It is clear from the tSNE analyses (Fig. 5A) that the CD4 T cells within these two compartments (demarcated as vasculature in red versus tissue in blue) exhibit profound differences in cell surface phenotype, illustrating that major cellular alterations that occur as cells transition from pulmonary vasculature to the tissue microenvironment. For example, induction of CD69, CD11a, and CXCR3 on antigen-experienced CD4 T cells is enriched in the iv-protected population, as visualized by the distinct island of high expression (Fig. 5B, circled patches) compared to the lower expression observed for vasculature cells within the same regions of the tSNE plots. Strikingly, within these islands of enrichment, dramatic microheterogeneity at the single-cell level is visualized and represented by subclusters of cells with distinct coexpression profiles for the proteins described above. Collectively, these analyses illustrate the unique composition and phenotype of cells within the two microenvironments of the lung and also the degree of heterogeneity within each compartment, likely reflecting kinetic, anatomic, and/or functionally distinct cell subsets.
Pulmonary vasculature CD4 T cells are distinct from circulating blood CD4 T cells.

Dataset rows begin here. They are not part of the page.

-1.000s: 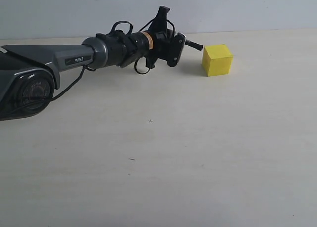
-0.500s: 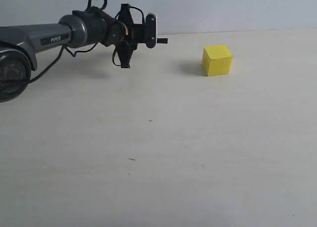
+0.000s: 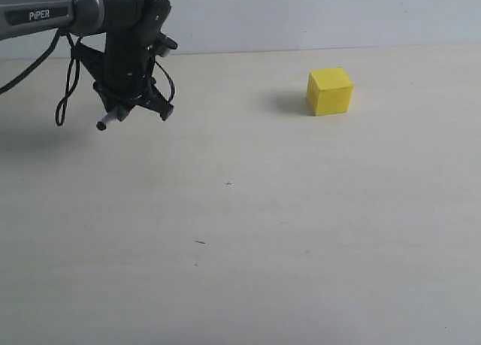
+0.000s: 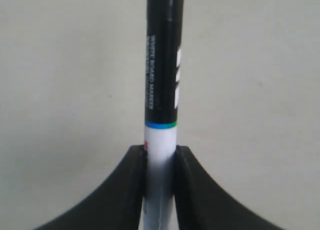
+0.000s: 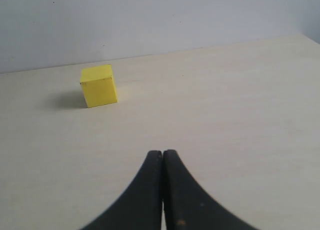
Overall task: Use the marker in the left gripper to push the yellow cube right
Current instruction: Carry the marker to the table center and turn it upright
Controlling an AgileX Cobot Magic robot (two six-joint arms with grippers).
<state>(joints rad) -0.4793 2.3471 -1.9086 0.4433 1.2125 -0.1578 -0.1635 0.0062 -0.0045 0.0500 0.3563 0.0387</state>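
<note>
Lettering on the left arm (image 3: 39,15) reads "PiPER"; the marker (image 4: 161,64) has small white print along its black part, too blurry for me to read. Its white barrel is clamped in the left gripper (image 3: 134,106), up over the far left corner of the table (image 3: 263,247) — from outside only a pale stub pokes out, angled down and left. The yellow cube (image 3: 330,91) sits by the far edge, right of middle, well apart from the marker, with bare table to its right. On the other side the right gripper (image 5: 163,157) is pinched closed on nothing

marker (image 4: 161,89) end cut off at edge, lettering blurred
</note>
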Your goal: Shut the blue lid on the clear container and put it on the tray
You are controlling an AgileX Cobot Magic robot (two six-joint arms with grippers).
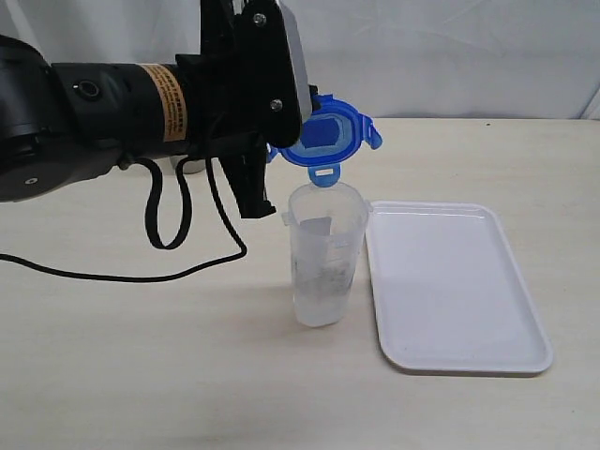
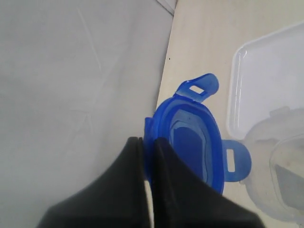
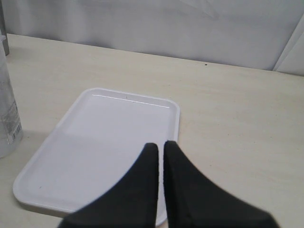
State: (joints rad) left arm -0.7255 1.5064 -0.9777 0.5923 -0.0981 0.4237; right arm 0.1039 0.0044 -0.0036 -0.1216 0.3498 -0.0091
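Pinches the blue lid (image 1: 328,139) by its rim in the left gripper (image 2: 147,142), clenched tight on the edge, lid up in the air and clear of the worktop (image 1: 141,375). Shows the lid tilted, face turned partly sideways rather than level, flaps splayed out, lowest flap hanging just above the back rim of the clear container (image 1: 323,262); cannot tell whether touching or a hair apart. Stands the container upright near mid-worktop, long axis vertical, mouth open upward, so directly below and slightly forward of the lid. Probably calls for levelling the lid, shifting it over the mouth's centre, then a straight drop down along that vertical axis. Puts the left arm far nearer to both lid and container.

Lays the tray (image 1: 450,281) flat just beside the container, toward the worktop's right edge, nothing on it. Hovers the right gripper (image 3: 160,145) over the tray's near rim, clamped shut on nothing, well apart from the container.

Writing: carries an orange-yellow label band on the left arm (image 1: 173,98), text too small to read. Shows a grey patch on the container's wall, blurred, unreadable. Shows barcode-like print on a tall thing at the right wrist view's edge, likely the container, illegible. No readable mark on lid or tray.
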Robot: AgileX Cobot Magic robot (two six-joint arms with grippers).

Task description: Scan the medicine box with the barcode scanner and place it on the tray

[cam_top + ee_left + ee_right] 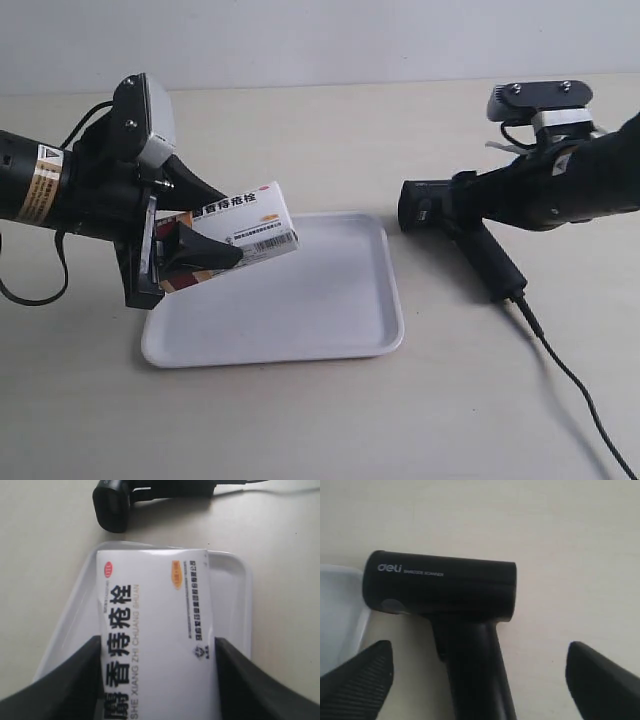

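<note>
Presently the medicine box (157, 635) is held clamped by the left gripper (157, 680), lifted and tilted over the tray (330, 310), printed face presumably offered for scanning. Beyond, the barcode scanner (440, 587) lies on the table (320, 420); the right gripper (480, 680) is spread wide above its handle.

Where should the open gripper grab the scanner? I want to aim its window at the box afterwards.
Grip the handle, probably just below the head, coming down from above with one finger on each side. The scanner lies flat on the table, and the right gripper hangs open, straddling the handle.
</note>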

One important issue to understand is whether the CD4 T cells within the pulmonary vasculature contain CD4 T cells specifically en route to the tissue. It has been proposed that cells localized to pulmonary vasculature are largely circulating cells that have been trapped by the narrow diameter of the capillary bed and the larger size of lymphocytes relative to red blood cells (4, 20). If true, we would predict that vascular-localized CD4 T cells isolated from peripheral blood and lung would be largely indistinguishable. To evaluate this, we compared several markers on circulating peripheral blood CD4 T cells with CD4 T cells isolated from the pulmonary vasculature. Pulmonary vasculature cells were approximately 4-fold enriched in CD44+ antigen-experienced cells, suggesting that infection resulted in the selection of lung-homing, antigen-activated cells (Fig. 6A and B). When further analyzed for phenotypic markers, lung vascular cells were enriched for molecules that facilitate tissue entry, such as P- and E-selectin ligands (2.8- and 1.5-fold, respectively), VLA-1 (6.0-fold), and CD69 (3.5-fold) (Fig. 5C). Taken together, these results demonstrate that the pulmonary vasculature CD4 T cells enrich for cells poised to enter the lung, distinct from the CD4 T cells in general peripheral circulation.

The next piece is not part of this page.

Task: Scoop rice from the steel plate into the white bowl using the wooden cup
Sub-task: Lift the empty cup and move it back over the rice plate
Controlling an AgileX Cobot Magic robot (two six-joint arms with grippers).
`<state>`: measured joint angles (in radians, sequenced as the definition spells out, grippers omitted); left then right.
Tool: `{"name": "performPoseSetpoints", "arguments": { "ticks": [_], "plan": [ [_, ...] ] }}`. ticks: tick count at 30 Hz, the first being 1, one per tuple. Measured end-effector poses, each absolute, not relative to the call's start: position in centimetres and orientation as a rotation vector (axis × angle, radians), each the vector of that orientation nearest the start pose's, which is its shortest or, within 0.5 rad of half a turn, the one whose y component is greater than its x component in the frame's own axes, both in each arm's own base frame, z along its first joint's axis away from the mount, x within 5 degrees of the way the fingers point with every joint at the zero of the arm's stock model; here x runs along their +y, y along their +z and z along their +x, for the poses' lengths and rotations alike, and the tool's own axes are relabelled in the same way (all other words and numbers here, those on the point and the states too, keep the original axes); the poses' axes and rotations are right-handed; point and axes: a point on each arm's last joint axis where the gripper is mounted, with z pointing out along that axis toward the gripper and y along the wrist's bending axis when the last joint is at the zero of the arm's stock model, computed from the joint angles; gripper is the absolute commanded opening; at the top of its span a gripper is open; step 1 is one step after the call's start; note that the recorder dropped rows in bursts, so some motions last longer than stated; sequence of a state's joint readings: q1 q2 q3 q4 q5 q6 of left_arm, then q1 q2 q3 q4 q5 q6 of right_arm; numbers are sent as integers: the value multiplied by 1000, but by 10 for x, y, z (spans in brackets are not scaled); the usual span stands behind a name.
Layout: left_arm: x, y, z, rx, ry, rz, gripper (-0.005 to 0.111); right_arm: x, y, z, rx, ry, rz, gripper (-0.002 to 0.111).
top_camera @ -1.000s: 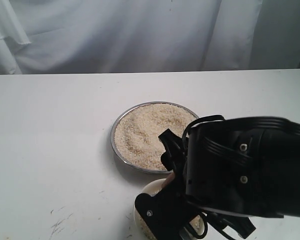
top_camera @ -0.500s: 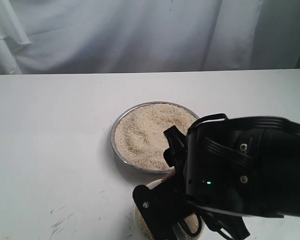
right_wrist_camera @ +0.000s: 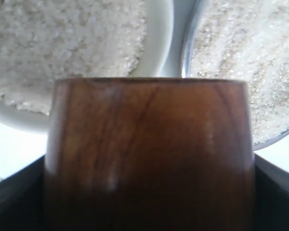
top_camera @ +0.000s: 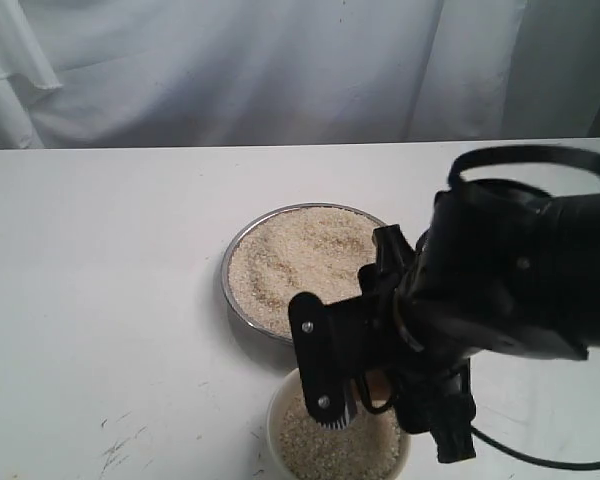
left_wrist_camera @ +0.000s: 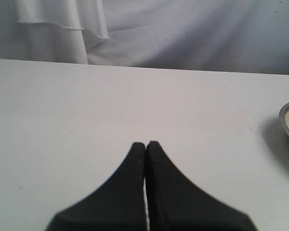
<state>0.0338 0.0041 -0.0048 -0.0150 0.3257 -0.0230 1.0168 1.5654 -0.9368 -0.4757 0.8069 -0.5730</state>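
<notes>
Wooden cup (right_wrist_camera: pixel 149 154), clamped in right pincer (top_camera: pixel 365 388), mostly hidden by arm (top_camera: pixel 520 270); left pincer (left_wrist_camera: pixel 145 144) closed together.

A white table (top_camera: pixel 100 260) filled the lower part of the scene, its top smooth and matte. A few dark scuff marks (top_camera: pixel 120 450) showed on it at the near left of the exterior view. Behind its far edge hung a pale grey-white curtain (top_camera: pixel 230 70) in loose vertical folds, one layer ending in a stitched hem (left_wrist_camera: pixel 62 24). The light was soft and even, with only faint shadows.
</notes>
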Motion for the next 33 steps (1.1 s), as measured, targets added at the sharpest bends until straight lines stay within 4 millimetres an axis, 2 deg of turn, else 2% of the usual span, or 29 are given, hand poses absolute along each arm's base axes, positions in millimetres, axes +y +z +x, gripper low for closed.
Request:
{"name": "performPoseSetpoints", "arguments": {
  "ticks": [4,8,14,16,19,25,27,33],
  "plan": [
    [1,185,54,1808,-7,-61,0,218,226,189,1706,-379,-2129,0],
    [1,185,54,1808,-7,-61,0,207,234,204,1741,-372,-2033,0],
    [1,185,54,1808,-7,-61,0,174,243,253,1813,-350,-1711,0],
    [1,185,54,1808,-7,-61,0,169,248,266,1804,-346,-1632,0],
    [1,185,54,1808,-7,-61,0,177,248,281,1753,-323,-1590,0],
    [1,185,54,1808,-7,-61,0,203,230,319,1752,-327,-1615,0],
    [1,185,54,1808,-7,-61,0,211,225,335,1724,-377,-1675,0],
    [1,185,54,1808,-7,-61,0,225,203,362,1671,-484,-1850,0]
  ]
}}
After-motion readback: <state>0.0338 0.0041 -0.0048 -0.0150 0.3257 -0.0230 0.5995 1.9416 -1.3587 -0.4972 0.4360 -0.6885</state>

Infection elicits diverse antigen-specific CD4 T cells whose epitope specificity and cytokine potential do not change upon entry into lung tissue.

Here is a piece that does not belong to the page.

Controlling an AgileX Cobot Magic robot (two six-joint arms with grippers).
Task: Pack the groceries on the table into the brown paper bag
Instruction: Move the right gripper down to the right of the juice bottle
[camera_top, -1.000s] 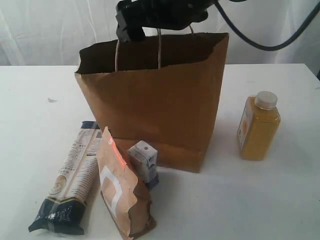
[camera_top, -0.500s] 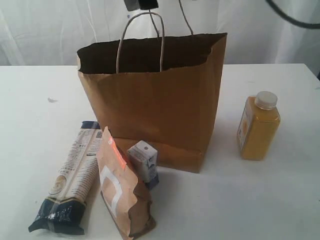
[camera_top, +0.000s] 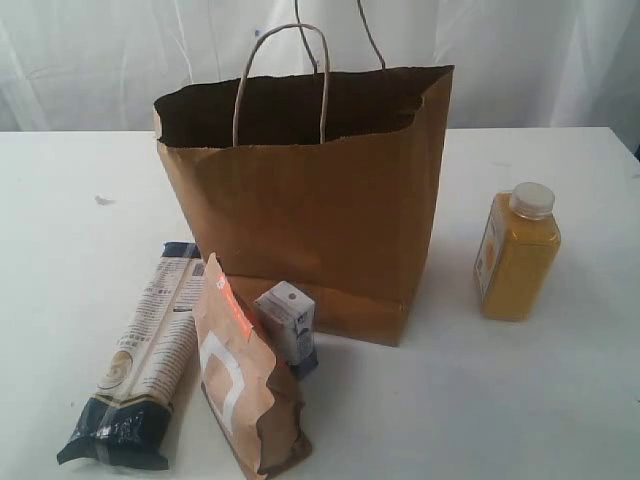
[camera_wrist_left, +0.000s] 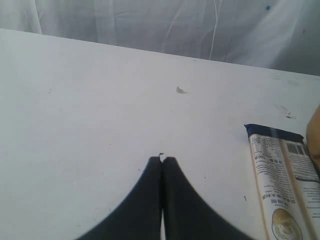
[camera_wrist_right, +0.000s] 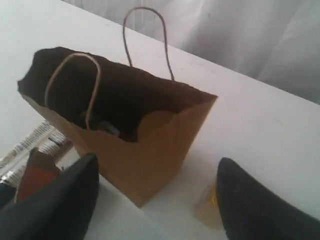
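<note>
The yellow juice bottle (camera_top: 517, 255) stands upright on the bench (camera_top: 560, 400), off to the right of the brown paper bag (camera_top: 310, 220) and apart from it. The right fingers (camera_wrist_right: 255, 200) hang above it, apart and empty, so that arm looks nearer. The left fingers (camera_wrist_left: 150, 200) are pressed together, holding nothing
</note>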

While some recent studies have assessed the influenza-specific response using major histocompatibility complex (MHC) tetramers (35, 36), T cell receptor (TcR) transgenic systems (37), or coculture with antigen-presenting cells (APCs) and complex antigens (8), few have examined the endogenous polyclonal response using individual peptide epitopes. Study of the viral antigen specificity of the polyclonal response to IAV infection is important for several reasons. First, there is a diversity of APCs that CD4 T cells might encounter in the lung, each of which might display distinct sets of epitopes (13). In addition, there is increasing evidence that CD4 T cell fate decisions can be influenced by specific features of TcR interactions with the peptide-MHC class II complexes (38–40), suggesting that tracking one to two TcR specificities may lead to conclusions that are not generalizable. Therefore, we examined the functional phenotype of influenza-specific CD4 T cells of many different peptide specificities and evaluated whether the change in location from vasculature to tissue modified the effector cytokine profile or the relative representation of epitope-specific cells following infection.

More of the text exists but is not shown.